Outside of the temple we finally found what we really came here for--a souvenir shop! I was going to do all of my souvenir shopping back in Tokyo so I wouldn't have to carry around stuff, but this was too tempting. And we had to get the story of all of the Obama pictures hanging in the shop. Turns out the old lady who ran the shop had shaken Obama's hand after he had visited the temple. I wonder if he bought a Samurai-sword shaped letter opener. 

Lynda grabs any brochure she can possibly find, which I try to avoid because more brochures = more stuff to carry around, but that's why we travel well together. I do the navigating and she reads brochures and tells me where to navigate to. She had seen something about a hydrangea temple and since it was on our way back to the train station, we wanted to stop there. We did get hungry along the way and found a food truck with some interesting street food: jakoyaki or baby anchovy dumplings, only to be found in that area. 
They were so good, we went glutton and ordered a second portion. The food truck operator was only to happy to comply, feeling very honored that we liked his food so much. 

Food truck

Waiting for the prize

Jakoyaki


The chef in action


On to the hydrangea temple, officially known as Hasedera, site of the 11-headed Kannon (if you do not know who that is, 1. shame on you for not reading my previous posts; 2. go back and read my previous posts). I'll give you the short form of the legend, just because it's a good story: in 721 C.E. a monk discovered a sacred large camphor tree near Hase. How he knew it was sacred, I don't know. This is all according to a brochure Lynda picked up. 
The monk had two 11-headed Kannon statues carved; one was enshrined in the Hasedera Temple in Nara (aka somewhere else), the other thrown into the sea with the prayer to reappear to save the people (I don't know from what--that wasn't in the brochure).

15 years later, the statue washed ashore near Kamakura, sending out rays of light.
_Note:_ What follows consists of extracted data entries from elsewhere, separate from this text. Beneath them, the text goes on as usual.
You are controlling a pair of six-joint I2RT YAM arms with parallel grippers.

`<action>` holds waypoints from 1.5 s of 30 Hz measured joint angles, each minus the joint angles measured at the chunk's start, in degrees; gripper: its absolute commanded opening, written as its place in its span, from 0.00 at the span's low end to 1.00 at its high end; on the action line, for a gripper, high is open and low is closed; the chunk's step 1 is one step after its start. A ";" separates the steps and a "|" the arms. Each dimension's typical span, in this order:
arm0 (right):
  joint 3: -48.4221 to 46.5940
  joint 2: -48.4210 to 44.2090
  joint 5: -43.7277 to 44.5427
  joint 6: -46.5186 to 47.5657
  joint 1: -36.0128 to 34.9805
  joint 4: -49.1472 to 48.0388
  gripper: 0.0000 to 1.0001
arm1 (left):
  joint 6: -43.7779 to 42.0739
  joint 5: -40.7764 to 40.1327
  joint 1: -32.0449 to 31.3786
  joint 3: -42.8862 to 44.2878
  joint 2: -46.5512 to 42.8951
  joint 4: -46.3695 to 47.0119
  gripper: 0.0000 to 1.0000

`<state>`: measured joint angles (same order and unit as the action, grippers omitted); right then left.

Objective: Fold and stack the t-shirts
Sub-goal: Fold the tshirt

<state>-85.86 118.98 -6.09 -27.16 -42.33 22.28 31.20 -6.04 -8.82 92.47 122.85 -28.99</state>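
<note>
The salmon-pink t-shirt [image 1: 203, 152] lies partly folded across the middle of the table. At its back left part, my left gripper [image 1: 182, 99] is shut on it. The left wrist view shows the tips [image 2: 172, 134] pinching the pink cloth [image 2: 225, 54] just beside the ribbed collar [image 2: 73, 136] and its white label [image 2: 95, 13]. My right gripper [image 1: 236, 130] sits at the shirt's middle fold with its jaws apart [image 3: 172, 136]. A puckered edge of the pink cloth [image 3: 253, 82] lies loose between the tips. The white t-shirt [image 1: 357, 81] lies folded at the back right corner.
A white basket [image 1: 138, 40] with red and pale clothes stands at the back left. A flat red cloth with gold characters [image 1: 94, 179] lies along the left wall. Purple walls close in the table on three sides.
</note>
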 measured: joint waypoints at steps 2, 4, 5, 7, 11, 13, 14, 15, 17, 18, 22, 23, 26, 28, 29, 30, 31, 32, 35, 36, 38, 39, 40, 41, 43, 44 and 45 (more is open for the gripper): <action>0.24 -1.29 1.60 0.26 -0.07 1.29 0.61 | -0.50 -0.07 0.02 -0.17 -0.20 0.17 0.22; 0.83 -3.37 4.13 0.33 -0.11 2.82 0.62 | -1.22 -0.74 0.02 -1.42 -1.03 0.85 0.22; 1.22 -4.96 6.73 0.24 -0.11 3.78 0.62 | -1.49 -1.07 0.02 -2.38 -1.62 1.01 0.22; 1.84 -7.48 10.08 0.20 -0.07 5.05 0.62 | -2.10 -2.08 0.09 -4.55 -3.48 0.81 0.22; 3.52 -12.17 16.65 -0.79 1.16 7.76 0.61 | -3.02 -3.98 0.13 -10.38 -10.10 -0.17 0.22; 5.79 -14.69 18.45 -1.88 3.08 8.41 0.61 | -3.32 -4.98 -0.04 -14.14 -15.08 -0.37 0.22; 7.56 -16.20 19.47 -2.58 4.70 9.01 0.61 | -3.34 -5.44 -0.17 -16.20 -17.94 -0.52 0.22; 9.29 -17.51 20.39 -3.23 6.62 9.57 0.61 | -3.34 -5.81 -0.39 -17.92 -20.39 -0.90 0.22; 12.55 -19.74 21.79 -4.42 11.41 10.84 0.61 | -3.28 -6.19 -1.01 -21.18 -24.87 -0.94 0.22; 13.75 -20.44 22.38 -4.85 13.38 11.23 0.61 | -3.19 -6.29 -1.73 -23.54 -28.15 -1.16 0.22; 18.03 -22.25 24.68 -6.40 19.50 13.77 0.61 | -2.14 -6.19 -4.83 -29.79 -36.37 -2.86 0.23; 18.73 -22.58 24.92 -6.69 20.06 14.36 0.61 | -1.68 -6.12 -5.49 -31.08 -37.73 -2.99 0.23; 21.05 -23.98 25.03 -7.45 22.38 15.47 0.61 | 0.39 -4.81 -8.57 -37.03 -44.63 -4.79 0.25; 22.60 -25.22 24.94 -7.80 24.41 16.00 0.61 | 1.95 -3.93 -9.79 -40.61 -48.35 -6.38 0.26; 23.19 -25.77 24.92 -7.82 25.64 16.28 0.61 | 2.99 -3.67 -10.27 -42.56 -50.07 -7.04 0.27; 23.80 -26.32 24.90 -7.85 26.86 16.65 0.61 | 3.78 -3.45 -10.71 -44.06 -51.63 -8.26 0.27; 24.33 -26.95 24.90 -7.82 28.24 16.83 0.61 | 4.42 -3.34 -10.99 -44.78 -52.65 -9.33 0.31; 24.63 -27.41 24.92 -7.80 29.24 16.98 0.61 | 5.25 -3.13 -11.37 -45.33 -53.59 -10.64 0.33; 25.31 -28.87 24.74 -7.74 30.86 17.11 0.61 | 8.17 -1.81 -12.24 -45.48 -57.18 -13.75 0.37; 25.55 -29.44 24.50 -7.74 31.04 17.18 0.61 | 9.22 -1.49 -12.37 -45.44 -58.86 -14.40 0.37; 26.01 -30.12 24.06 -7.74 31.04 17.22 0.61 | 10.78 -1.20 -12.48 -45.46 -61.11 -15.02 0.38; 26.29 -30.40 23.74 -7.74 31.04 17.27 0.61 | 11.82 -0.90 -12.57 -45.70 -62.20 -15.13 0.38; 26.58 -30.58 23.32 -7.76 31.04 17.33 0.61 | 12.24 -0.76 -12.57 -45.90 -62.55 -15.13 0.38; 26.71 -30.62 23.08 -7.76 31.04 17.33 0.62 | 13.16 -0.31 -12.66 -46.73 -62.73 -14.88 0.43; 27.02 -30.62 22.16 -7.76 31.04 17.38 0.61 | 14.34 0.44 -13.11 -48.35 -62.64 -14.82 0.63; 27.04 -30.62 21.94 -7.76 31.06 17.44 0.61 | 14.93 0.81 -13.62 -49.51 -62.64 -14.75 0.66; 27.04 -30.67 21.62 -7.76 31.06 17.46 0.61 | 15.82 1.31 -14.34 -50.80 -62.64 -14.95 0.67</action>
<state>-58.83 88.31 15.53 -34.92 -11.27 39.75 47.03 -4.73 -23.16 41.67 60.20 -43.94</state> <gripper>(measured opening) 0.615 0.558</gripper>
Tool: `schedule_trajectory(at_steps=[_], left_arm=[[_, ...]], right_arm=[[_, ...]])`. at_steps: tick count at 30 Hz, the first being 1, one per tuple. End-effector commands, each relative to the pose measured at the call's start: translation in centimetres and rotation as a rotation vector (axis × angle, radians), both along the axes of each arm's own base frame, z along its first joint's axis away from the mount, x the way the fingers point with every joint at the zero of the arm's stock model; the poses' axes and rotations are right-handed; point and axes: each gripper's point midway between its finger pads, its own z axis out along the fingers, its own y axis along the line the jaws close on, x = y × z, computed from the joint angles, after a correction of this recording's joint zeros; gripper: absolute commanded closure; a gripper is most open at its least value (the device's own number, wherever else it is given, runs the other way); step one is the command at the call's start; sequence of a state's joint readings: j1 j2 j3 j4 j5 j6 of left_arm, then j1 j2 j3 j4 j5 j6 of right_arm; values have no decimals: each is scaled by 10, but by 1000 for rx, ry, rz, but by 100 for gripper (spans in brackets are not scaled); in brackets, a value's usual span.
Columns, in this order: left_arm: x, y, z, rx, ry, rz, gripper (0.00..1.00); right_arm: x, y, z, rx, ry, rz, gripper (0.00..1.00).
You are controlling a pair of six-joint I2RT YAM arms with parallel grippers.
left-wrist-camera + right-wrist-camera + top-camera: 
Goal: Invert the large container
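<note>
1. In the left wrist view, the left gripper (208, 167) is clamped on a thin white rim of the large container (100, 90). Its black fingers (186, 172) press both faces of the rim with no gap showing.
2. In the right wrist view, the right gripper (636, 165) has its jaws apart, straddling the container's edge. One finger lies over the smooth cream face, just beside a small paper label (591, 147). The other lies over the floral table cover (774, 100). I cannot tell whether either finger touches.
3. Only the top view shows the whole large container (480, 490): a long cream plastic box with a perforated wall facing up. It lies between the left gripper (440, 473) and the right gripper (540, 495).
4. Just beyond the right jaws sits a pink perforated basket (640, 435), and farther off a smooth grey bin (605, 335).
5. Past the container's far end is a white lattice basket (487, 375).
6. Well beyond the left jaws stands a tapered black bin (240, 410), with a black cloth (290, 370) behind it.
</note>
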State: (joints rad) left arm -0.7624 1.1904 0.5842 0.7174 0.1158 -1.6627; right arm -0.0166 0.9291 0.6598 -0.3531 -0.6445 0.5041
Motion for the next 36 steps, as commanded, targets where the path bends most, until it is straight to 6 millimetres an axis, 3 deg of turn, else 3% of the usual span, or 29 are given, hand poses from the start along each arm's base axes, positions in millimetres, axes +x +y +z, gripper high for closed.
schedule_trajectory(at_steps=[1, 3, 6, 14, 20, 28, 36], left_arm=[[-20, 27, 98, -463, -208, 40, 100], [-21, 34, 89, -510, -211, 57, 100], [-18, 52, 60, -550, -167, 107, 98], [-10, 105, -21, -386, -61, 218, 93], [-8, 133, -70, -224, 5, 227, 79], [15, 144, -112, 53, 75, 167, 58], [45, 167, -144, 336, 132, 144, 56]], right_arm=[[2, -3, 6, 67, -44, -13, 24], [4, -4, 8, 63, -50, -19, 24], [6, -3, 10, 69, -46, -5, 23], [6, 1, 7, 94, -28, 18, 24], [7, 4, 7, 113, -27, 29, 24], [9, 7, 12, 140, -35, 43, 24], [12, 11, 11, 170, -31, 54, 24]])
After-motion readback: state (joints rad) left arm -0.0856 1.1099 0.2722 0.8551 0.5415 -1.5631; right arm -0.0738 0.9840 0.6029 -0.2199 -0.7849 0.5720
It was brought to its current location and the second Hasedera Temple constructed for it. However this temple came to be, it is beautiful!


Unfortunately, it was not allowed to take pictures of the 11-headed Kannon, but here are some impressions of the rest of the place. 


After our visit, we got back onto the trains and arrived in Tokyo in time to get our subway pass. A final subway ride brought us to our final destination: our ryokan in Asakusa, an older part of Tokyo, right by the Sensoji Temple. Sound familiar? It does! The parade and the carrying around of the mikoshi last Friday and Saturday all took place here. 



Since it was a little bit late already, we used the time for some more shopping. I bought some clothing and we found a 100 yen shop (something like our Dollar Tree) where I got some souvenirs for school. We then wandered around a bit and stumbled onto Hoppy Dori, a street lined with eateries, tables outside and lots of people. It's hard to get a table at 8:30 on a Friday night. Dori, BTW, means street and Hoppy is a popular drink, which we didn't try, but the logo was everywhere in that street. We did finally find an open table and enjoyed some food as well as people-watching. 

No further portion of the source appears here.